Dismas has asked for the wisdom of the Perl Monks concerning the following question:

Gentle Monks, sweet purveyors of wisdom...

I'm trying to optimize a subroutine which uses up more than 40% of my code's runtime. I thought that using a regexp to split a line of data would be faster than calling split(), but it doesn't seem to work that way.

Here's the split:
my ($p, $l, $o, $g, $s) = split( /\s+/, $lsl );
and here's the regexp:

my ($p, $l, $o, $g, $s) = ($lsl =~ /^(.*?)\s+(.*?)\s+(.*?)\s+(.*?)\s+(.*)$/);
To further slow things down, in both subroutines the value of $lsl is gotten by the following:
my $lsl = `ls -l "$fnm" 2>&1`;
I need all the info provided by that line, but is there a quicker way to get it?

I'm still something of a novice, so perhaps I did something unperlish. I'd appreciate any thoughts or suggestions.

Thanks!

Replies are listed 'Best First'.
Re: Which witch is the quicker witch?
by broquaint (Abbot) on Aug 15, 2003 at 14:27 UTC
    Your regex will be slower as it has to a lot more thinking due to back-tracking and capturing and the like, whereas split just zips through the provided string returning chunks at \s+ intervals. As for getting information on files the opendir and readdir functions will be very useful in conjunction with the -x operators.
    HTH

    _________
    broquaint

Re: Which witch is the quicker witch?
by bm (Hermit) on Aug 15, 2003 at 14:47 UTC
    Perhaps the readdir and stat will be better than your current approach. See:

    perldoc -f readir perldoc -f stat
    Platform independent as well. hth.
    --
    bm
Re: Which witch is the quicker witch?
by tcf22 (Priest) on Aug 15, 2003 at 14:26 UTC
    In general simple stuff like spliting strings, or checking if a string has an 'a' for example, is quicker using split() or index() instead of a regex. So I would stick with the split().

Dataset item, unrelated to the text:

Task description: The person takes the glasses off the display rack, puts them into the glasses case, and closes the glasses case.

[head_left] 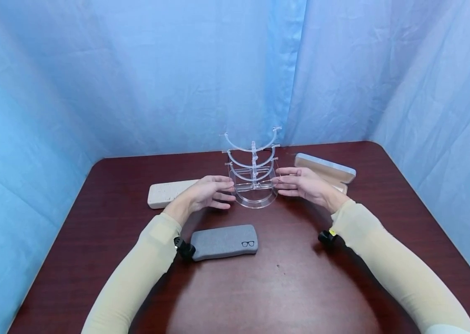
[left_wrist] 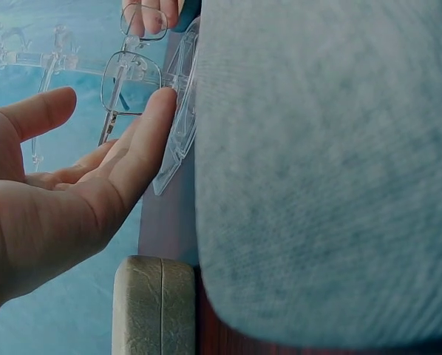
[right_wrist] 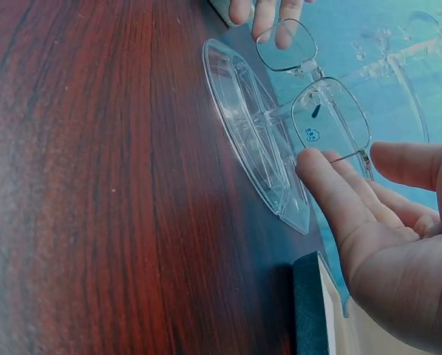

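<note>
Glasses (right_wrist: 330,122), long axis across the stand (head_left: 254,157), lenses facing out its near side.
Left hand (head_left: 207,192) and right hand (head_left: 307,186) flank it, fingers extended, grips unclenched.

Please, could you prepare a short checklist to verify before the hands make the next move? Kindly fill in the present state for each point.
1. Clear display stand upright on the table: ok.
2. Thin-rimmed eyeglasses at the stand's lowest tier: ok.
3. Eyeglasses supported by the stand alone: cannot tell; fingertips are right at the rims.
4. Left hand and right hand at opposite sides of the stand: ok.
5. All cases closed: not ok; gray eyeglass case and beige eyeglass case are closed, but the open eyeglass case has its lid raised.
</note>
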Available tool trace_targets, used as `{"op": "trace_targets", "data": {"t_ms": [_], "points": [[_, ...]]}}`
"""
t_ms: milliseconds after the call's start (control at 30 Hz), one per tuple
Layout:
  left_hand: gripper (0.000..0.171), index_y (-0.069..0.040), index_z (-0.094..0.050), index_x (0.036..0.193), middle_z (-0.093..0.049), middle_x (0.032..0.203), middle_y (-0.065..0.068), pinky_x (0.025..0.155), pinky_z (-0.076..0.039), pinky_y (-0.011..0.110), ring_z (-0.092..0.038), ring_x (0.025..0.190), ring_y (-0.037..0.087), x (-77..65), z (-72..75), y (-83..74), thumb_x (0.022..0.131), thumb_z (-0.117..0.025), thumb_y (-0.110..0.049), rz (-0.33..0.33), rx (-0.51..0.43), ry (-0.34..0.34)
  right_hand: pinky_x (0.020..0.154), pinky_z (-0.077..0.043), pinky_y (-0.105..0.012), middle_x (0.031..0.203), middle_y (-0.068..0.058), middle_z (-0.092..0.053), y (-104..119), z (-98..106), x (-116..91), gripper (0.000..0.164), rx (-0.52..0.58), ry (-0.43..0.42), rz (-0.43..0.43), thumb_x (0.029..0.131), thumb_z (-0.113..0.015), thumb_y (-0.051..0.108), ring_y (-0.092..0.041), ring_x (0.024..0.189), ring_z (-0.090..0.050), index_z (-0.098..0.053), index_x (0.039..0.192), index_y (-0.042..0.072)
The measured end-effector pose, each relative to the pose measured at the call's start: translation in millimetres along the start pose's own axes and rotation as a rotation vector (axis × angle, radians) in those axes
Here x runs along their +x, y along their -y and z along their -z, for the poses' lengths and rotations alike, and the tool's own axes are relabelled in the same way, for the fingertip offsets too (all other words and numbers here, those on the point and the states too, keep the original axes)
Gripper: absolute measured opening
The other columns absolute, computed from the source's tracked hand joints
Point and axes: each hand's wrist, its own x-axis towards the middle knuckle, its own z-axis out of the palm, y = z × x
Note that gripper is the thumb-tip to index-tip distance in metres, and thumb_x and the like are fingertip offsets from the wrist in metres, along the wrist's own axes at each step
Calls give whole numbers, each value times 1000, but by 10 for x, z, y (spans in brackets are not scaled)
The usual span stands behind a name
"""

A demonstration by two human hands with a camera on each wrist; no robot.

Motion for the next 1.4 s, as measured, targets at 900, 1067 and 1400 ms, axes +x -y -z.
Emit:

    For capturing the output of a system call
    my $lsl = `ls -l "$fnm" 2>&1`;
    looks good to me.
Re: Which witch is the quicker witch?
by ChrisS (Monk) on Aug 15, 2003 at 15:02 UTC

    You might want to try using the Benchmark module to compare the speed of two (or more) approaches.

    It's part of the standard distribution, and pretty useful.

    perldoc Benchmark
Re: Which witch is the quicker witch?
by rir (Vicar) on Aug 15, 2003 at 20:37 UTC
    What people are tellng you about split, etc. is good. I would guess that the dog in your routine is the $lsl = `ls -l "$fnm" 2>&11`; line. Invoking a process is expensive, going to the filesystem is also expensive.

    ... Got called away for a few hours ...

    This is a design issue most likely. Instead of passing one filename to ls repeatedly it is better to collect your filenames and make one run of ls. Then mangle all that data to your hearts content.

Re: Which witch is the quicker witch?
by bart (Canon) on Aug 16, 2003 at 11:21 UTC
    To be honest, I don't think your main slowdown isn't in the splitting up of the data, but in the system call. After all, split and a regex do their job in a matter of microseconds.

    As you're only interested in the properties of one file, stat does indeed look like the more appropriate approach, especially since you seem to care about micro-optimizations in speed so much. It'll return you the user and group IDs as an integer, so look at getpwuid and getgrgid in scalar context, if you want the names.

    And finally, as still one more an alternative to your solution while using `ls`, you could use unpack, since `ls` produces fixed with columns. This seems to work for me:

    my ($p, $l, $o, $g, $s) = unpack "A10xA4xA8xA8xA8", `ls -l "$fnm"`;
    It will strip trailing spaces for the names, but it will not strip leading spaces, for the numbers. I don't know of a template that does strip leading spaces (see perldoc -f pack for the available templates), but it doesn't prevent you using these strings as a number anyway, so I wouldn't worry about them.